Most Protestant churchgoers believe that giving 10 percent of their income is a biblical requirement they should follow but they define the practice of tithing in a variety of ways, a new survey shows.
About half say they can give their tithes to a Christian ministry instead of a church. One in 3 say tithes can go to help a person who is in need. And more than 1 in 6 say their funds can go to a secular charity.
“For many churchgoers, tithing is just another term for generosity,” said Scott McConnell, executive director of LifeWay Research in Nashville, Tenn., of the findings released Thursday (May 10).
The evangelical research firm surveyed 1,010 Americans who attend a Protestant or nondenominational church at least monthly. It also queried 1,000 Protestant senior pastors.
Pastors are less likely than people in the pews to view tithing as a continuing biblical command.

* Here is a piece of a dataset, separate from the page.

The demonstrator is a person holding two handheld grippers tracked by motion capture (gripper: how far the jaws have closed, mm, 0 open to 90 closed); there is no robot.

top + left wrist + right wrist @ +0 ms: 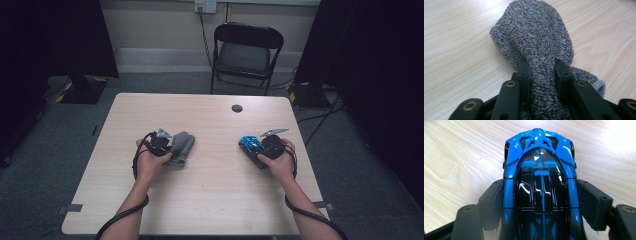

While 83 percent of churchgoers say tithing is a current requirement, 72 percent of pastors agree.
Pastors who affirm that tithing is a biblical command don’t agree on how to define it. More than half (56 percent) say it should be one-tenth of an individual’s gross income. Seventeen percent say it should be one-tenth of net income. Eleven percent say it is “whatever amount a person regularly sets aside to give” and 7 percent say it is “whatever amount a person actually gives.”
Among churchgoers, large majorities in different regions and of different races said tithing should continue today: 85 percent of Southerners, 74 percent of Northerners, 87 percent of African-Americans and 80 percent of whites.
Those with evangelical beliefs were more likely (86 percent) to view tithing as a current biblical demand than those without them (79 percent). Those attending church services at least weekly were more likely (85 percent) to have that view than those attending once or twice monthly (71 percent).
More than half of churchgoers (54 percent) give a tenth or more of their income to their church while 1 in 5 said they give regularly but less than 10 percent and a similar number say they try to give but are not always consistent. Eight percent say their finances make it difficult to donate and 2 percent reported not giving to their church.
“Even those who can’t tithe believe that giving matters,” said McConnell. “Most churchgoers say they give — even if it’s a struggle.”
Of those who do give, most often do so in a personal way — contributing cash or a check at church. Eleven percent use their church website for giving, and smaller percentages use automatic payments or a church app, though some give using more than one method.
“Giving is considered an act of worship — and clicking on a mouse may not feel as holy as putting your offering in the collection plate,” McConnell said.
The overall sample of churchgoers, surveyed Aug. 22-30, 2017, had a margin of error of plus or minus 3.1 percentage points. The overall sample of clergy, surveyed Aug. 30-Sept. 18, 2017, had a margin of error of plus or minus 3.2 percentage points.